Task description:
Please copy the material under this line exactly, keeping every line.

Collected data:

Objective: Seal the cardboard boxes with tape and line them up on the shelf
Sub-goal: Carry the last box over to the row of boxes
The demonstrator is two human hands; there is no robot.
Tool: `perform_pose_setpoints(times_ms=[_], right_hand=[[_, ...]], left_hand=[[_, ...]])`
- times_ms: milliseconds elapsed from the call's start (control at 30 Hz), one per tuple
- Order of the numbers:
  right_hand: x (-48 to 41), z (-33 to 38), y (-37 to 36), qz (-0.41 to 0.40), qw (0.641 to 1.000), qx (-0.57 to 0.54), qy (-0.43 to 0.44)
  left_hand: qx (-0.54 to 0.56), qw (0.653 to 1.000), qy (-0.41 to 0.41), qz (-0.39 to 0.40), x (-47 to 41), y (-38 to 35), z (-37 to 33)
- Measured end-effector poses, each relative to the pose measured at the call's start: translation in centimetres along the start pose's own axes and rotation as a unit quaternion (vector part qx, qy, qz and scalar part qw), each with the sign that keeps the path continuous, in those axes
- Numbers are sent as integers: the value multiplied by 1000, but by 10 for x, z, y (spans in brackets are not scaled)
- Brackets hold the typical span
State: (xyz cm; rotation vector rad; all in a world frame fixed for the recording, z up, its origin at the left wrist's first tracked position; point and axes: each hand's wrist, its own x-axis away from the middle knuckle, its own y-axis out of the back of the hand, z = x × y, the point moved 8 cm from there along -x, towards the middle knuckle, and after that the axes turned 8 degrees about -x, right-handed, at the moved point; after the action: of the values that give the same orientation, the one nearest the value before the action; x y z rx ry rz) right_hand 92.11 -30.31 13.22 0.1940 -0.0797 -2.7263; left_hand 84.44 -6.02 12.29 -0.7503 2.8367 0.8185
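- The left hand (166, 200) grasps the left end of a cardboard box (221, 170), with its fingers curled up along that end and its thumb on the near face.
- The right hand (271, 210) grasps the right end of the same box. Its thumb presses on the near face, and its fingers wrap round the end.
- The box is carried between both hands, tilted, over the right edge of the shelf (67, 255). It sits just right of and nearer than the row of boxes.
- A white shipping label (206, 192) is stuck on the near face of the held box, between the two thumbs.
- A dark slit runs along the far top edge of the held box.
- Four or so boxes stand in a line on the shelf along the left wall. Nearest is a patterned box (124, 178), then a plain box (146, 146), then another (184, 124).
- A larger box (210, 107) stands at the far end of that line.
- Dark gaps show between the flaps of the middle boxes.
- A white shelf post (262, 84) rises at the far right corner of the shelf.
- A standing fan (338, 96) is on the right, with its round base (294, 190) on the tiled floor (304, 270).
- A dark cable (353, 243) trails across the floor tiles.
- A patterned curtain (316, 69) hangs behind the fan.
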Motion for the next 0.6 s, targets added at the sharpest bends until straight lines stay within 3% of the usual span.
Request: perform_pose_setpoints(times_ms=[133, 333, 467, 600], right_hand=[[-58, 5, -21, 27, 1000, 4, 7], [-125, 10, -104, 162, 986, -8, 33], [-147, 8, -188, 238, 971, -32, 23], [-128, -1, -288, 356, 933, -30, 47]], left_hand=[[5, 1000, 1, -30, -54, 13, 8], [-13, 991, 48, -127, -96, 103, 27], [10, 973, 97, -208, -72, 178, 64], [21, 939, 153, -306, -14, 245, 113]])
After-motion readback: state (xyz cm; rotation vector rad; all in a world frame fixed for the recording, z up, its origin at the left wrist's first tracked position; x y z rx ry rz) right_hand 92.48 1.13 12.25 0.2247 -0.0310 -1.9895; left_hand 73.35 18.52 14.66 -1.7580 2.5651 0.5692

Written reply:
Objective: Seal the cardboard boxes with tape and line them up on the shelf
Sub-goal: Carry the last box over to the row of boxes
The demonstrator is two human hands; there is no robot.
Tool: `perform_pose_setpoints(times_ms=[_], right_hand=[[_, ...]], left_hand=[[_, ...]])`
- times_ms: milliseconds elapsed from the call's start (control at 30 Hz), one per tuple
- Order of the numbers:
  right_hand: x (-48 to 41), z (-33 to 38), y (-37 to 36), qz (-0.41 to 0.40), qw (0.641 to 1.000), qx (-0.57 to 0.54), qy (-0.43 to 0.44)
  left_hand: qx (-0.54 to 0.56), qw (0.653 to 1.000), qy (-0.41 to 0.41), qz (-0.39 to 0.40), x (-47 to 41), y (-38 to 35), z (-37 to 33)
- Measured end-effector poses, each relative to the pose measured at the call's start: translation in centimetres along the start pose's own axes and rotation as a unit quaternion (vector part qx, qy, qz and scalar part qw), each with the sign that keeps the path continuous, in those axes
- Numbers are sent as integers: the value multiplied by 1000, but by 10 for x, z, y (spans in brackets are not scaled)
- Brackets hold the typical span
State: (xyz cm; rotation vector rad; all in a world frame fixed for the recording, z up, its origin at the left wrist's first tracked position; point and axes: each hand's wrist, its own x-axis away from the middle knuckle, its own y-axis out of the back of the hand, z = x × y, the point moved 8 cm from there along -x, towards the middle knuckle, and after that the axes turned 8 degrees about -x, right-handed, at the moved point; after the action: of the values that give the same orientation, the one nearest the value before the action; x y z rx ry rz) right_hand 92.11 -30.31 13.22 0.1940 -0.0797 -2.7263; left_hand 84.44 -6.02 12.29 -0.7503 2.8367 0.8185
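- The left hand (166, 200) grasps the left end of a cardboard box (221, 170), with its fingers curled up along that end and its thumb on the near face.
- The right hand (271, 210) grasps the right end of the same box. Its thumb presses on the near face, and its fingers wrap round the end.
- The box is carried between both hands, tilted, over the right edge of the shelf (67, 255). It sits just right of and nearer than the row of boxes.
- A white shipping label (206, 192) is stuck on the near face of the held box, between the two thumbs.
- A dark slit runs along the far top edge of the held box.
- Four or so boxes stand in a line on the shelf along the left wall. Nearest is a patterned box (124, 178), then a plain box (146, 146), then another (184, 124).
- A larger box (210, 107) stands at the far end of that line.
- Dark gaps show between the flaps of the middle boxes.
- A white shelf post (262, 84) rises at the far right corner of the shelf.
- A standing fan (338, 96) is on the right, with its round base (294, 190) on the tiled floor (304, 270).
- A dark cable (353, 243) trails across the floor tiles.
- A patterned curtain (316, 69) hangs behind the fan.
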Motion for the next 0.6 s, targets added at the sharpest bends until straight lines stay within 3% of the usual span.
Request: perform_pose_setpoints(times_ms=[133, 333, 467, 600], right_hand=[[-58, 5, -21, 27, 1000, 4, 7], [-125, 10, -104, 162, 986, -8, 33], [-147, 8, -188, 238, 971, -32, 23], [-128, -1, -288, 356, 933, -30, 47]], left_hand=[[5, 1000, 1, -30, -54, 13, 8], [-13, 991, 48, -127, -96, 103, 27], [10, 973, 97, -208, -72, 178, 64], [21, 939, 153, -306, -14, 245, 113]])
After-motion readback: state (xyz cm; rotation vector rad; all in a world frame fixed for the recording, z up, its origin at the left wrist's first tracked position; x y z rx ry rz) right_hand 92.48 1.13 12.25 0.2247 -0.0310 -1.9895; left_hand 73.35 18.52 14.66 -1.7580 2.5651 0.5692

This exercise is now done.